The current Penal Code gives a definition of mercenarism.
On Monday, June 28, 1976, under the zodiac sign of Cancer, an Angolan court sentenced four mercenaries to capital punishment: one American and three British. It should not be forgotten that a year earlier the civil war broke out between the FNLA (The National Front for the Liberation of Angola), the MPLA (Popular Movement for the Liberation of Angola) and the UNITA (National Union for the Total Independence of Angola), bloody and where human life was worth less than a quarter of a cassava. Nor that, in November 1975, he began Operation Charlotte. In plain English: Cuban soldiers flew from Havana to Luanda on the Bristol Britannia. The other is history, essays and interpretations.
Twelve days later, on Saturday, July 10, and under the same zodiac sign of Cancer, they were shot. Both Law 62, Penal Code, and Law 151, the current Penal Code that expressly repealed Law 62, give a very similar definition of mercenarism. But both legal architectures construct the same subterfuge, barely visible to those who have little understanding of criminal matters: “…they join military formations, or private military companies, wholly or partially made up of individuals who are not citizens of the State in whose territory they intend to act…”.
The underlining indicates the technical advantage. If the person considered hypothetically as a mercenary joins military formations or private military companies made up of citizens of the State in which he intends to act, he is no longer a mercenary, according to the disclaimer of the syntax itself.

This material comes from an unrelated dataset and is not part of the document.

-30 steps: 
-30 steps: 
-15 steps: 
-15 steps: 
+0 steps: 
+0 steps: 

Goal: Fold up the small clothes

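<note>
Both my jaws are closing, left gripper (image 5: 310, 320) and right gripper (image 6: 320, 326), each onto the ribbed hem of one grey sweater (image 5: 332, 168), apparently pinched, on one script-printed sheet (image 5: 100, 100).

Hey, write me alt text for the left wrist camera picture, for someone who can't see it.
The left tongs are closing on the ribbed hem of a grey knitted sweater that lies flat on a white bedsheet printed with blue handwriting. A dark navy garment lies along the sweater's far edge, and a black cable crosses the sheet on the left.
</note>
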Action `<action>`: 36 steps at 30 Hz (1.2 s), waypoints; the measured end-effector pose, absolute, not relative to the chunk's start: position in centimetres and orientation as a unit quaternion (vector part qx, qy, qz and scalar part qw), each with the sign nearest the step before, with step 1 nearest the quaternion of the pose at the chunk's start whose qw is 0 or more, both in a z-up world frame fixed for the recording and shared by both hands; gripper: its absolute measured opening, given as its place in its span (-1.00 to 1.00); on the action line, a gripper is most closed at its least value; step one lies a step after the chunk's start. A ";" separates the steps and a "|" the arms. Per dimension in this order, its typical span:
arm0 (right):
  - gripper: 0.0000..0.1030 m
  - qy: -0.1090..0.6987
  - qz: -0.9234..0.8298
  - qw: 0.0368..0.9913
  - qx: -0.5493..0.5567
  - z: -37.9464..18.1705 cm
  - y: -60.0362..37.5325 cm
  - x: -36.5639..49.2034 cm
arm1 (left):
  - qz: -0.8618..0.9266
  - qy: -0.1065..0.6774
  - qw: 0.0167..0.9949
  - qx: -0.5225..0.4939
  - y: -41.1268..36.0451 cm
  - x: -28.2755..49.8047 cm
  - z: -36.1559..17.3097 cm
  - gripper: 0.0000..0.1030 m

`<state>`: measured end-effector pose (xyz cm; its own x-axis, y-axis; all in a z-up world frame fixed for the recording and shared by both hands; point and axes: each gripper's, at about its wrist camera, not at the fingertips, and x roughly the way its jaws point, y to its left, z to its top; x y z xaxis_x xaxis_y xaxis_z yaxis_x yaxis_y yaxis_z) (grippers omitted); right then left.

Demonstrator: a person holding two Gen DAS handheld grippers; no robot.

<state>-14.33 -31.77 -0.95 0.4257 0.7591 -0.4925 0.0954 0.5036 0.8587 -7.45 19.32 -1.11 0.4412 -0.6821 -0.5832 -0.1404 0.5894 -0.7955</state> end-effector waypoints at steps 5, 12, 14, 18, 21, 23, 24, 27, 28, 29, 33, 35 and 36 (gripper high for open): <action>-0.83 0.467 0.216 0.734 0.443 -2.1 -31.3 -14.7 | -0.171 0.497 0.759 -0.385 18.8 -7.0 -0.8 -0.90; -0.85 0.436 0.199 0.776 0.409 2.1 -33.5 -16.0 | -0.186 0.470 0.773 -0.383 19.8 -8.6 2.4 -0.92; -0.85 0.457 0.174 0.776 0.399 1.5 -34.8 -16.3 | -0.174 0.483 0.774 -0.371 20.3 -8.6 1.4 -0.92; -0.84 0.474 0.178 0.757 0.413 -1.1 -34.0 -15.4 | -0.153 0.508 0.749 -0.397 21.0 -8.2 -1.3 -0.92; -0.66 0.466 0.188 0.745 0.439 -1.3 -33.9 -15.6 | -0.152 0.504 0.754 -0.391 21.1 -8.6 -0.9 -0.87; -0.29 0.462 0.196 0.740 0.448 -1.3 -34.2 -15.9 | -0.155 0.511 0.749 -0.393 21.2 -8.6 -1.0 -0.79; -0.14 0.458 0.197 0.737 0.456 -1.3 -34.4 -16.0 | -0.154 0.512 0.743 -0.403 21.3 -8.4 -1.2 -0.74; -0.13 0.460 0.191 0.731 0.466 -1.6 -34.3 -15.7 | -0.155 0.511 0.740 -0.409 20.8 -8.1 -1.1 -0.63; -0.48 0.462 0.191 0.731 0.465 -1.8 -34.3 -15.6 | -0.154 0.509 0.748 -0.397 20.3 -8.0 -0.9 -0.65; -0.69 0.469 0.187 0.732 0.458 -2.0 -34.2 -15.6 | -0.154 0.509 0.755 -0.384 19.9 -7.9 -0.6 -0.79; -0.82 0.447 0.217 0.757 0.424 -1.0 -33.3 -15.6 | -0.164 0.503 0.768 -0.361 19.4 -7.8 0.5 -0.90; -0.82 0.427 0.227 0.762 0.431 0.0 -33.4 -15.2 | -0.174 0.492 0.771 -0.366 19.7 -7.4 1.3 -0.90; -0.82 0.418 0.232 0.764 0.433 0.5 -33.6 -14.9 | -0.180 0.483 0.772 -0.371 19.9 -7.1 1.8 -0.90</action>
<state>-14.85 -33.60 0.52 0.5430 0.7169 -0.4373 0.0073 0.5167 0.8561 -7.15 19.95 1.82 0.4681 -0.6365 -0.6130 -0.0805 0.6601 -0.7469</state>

History and ideology weigh on the spirit of the Cuban legislator, and the introduction of this article was not a pure narrative exercise. For them, Carlota’s soldiers consider themselves internationalist combatants, motivated by ideals of solidarity and support for the fight against apartheid in Angola, and integrated into the MPLA; ergo, to the Angolan people. For others, and in short, by receiving remuneration and being under military command, they were nothing more than mercenaries.